Where "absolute" appears in a line of the entries below, that line should be copied.

= Records from a collection =
=====

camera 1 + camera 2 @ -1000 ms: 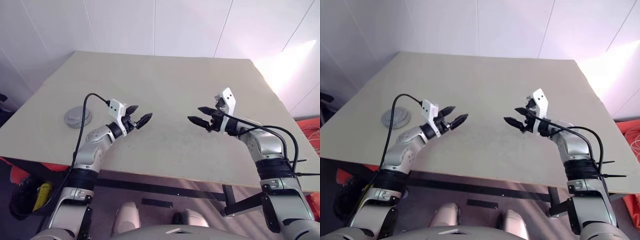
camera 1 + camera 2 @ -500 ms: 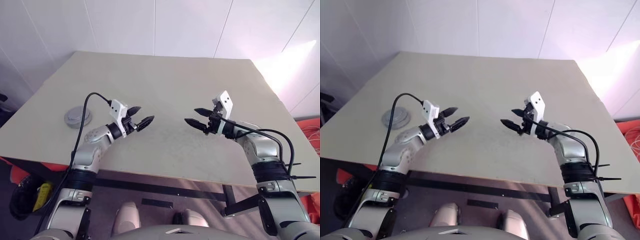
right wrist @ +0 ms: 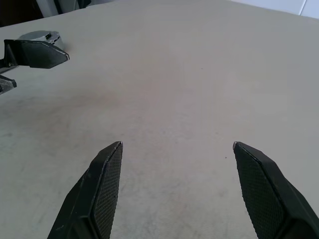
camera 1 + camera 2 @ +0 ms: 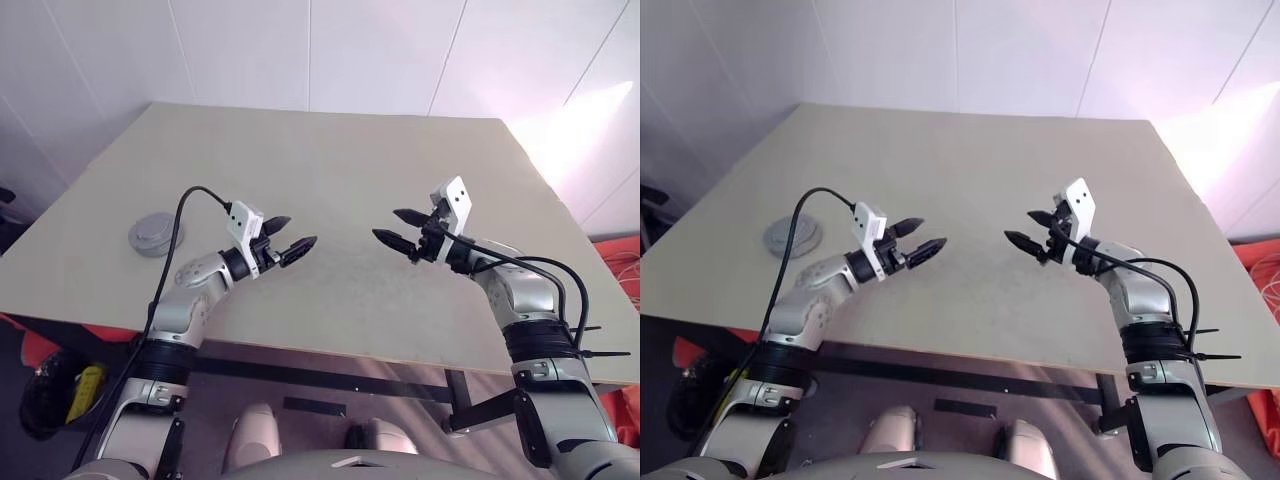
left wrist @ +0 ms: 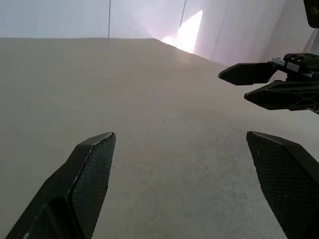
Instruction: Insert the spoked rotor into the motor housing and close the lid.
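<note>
So, both arms are parked over the middle of the table (image 4: 330,150) right now, pointing at each other with bare tabletop between them; the left gripper (image 4: 290,237) has its fingers spread wide with nothing in them; the right gripper (image 4: 398,227) is the same, wide apart and empty.

The motor housing (image 4: 155,234) sits way off by the table's left edge, nearer the front corner than the back; from here it reads as a flat grey puck, so I'd guess the lid is already folded down on it, though I can't tell for sure; the right wrist view catches a shiny bit of it (image 3: 39,36) past the left fingertip. I can't pick out the spoked rotor anywhere on the table, so either it's inside already or just too small to spot; honestly looks like the job may be done.

If I had to handle that housing: it looks like cast metal, so stiff and a bit hefty for its size, with smooth round sides that'll want to slip or spin; I'd pinch it across the full width at the rim, low down; the lid joint is probably the weak spot, so no yanking there.
</note>
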Tool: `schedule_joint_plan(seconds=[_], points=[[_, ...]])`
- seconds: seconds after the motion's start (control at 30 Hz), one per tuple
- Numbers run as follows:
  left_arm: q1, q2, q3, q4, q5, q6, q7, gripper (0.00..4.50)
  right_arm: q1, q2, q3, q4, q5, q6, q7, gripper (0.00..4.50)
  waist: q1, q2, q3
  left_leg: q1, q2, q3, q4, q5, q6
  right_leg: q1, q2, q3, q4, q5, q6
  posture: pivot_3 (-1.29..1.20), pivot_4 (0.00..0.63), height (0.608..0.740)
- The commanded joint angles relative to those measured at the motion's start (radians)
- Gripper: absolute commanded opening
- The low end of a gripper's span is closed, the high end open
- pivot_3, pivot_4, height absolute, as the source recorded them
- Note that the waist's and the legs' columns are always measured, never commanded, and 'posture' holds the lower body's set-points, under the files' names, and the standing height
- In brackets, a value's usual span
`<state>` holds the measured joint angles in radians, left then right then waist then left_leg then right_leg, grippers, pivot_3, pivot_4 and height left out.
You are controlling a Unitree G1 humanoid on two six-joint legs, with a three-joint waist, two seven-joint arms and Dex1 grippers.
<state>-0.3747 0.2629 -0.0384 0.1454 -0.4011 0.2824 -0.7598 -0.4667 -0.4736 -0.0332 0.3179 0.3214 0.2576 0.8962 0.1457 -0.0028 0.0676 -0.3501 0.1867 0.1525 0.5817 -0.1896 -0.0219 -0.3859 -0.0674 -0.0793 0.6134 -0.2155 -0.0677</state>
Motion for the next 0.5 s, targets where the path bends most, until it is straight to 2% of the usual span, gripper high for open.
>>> schedule_joint_plan(seconds=[0.03, 0.5], points=[[-0.004, -0.004, -0.006, -0.040, 0.003, -0.012, -0.010, 4.48, -0.015, -0.004, -0.020, -0.033, 0.018, -0.005, 0.011, 3.99, 0.000, 0.000, 0.000, 0.000, 0.000, 0.000, 0.000, 0.000, 0.000, 0.000, 0.000, 0.000, 0.000, 0.000, 0.000, 0.00, 0.000, 0.740], [-0.005, -0.002, -0.003, -0.039, 0.003, -0.012, -0.019, 4.48, -0.032, -0.001, -0.037, -0.011, 0.011, 0.000, -0.020, 3.99, 0.000, 0.000, 0.000, 0.000, 0.000, 0.000, 0.000, 0.000, 0.000, 0.000, 0.000, 0.000, 0.000, 0.000, 0.000, 0.00, 0.000, 0.740]])
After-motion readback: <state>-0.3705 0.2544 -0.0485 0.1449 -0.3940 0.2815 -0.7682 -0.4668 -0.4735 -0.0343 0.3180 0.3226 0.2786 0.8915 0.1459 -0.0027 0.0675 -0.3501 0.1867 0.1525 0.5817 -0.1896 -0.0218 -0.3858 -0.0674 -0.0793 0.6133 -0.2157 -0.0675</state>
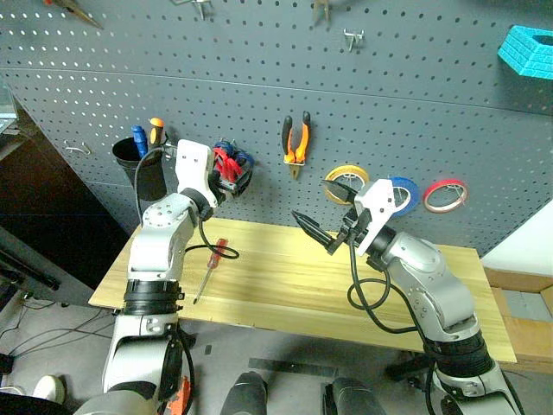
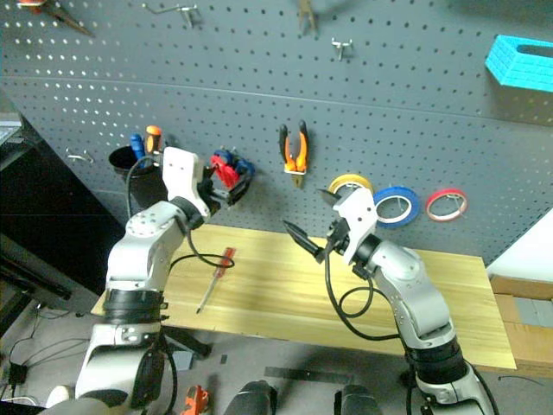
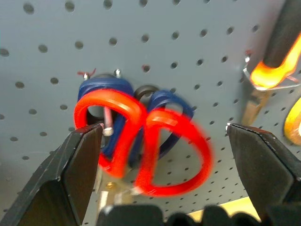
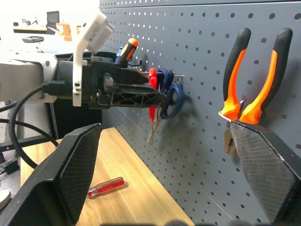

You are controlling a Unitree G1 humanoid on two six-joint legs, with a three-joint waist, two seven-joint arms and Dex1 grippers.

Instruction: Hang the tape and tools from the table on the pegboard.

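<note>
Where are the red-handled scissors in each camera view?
Left eye: red-handled scissors on pegboard, beside the black cup.
Right eye: same hook.
Left wrist: centre, between claw fingers.
Right wrist: past the left claw.
Shared landmark: orange-and-black pliers.

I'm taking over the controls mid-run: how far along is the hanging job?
Done: the blue tape and the pliers hang on the pegboard. In hand: nothing. The left gripper stands open at the red-handled scissors, which hang on a hook in front of the blue-handled scissors. The right gripper is open and empty. Left: the screwdriver, lying on the table.
</note>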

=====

= RESPONSE AREA =
- Gripper: absolute commanded opening
- pivot_3, pivot_4, height absolute, as the source recorded them

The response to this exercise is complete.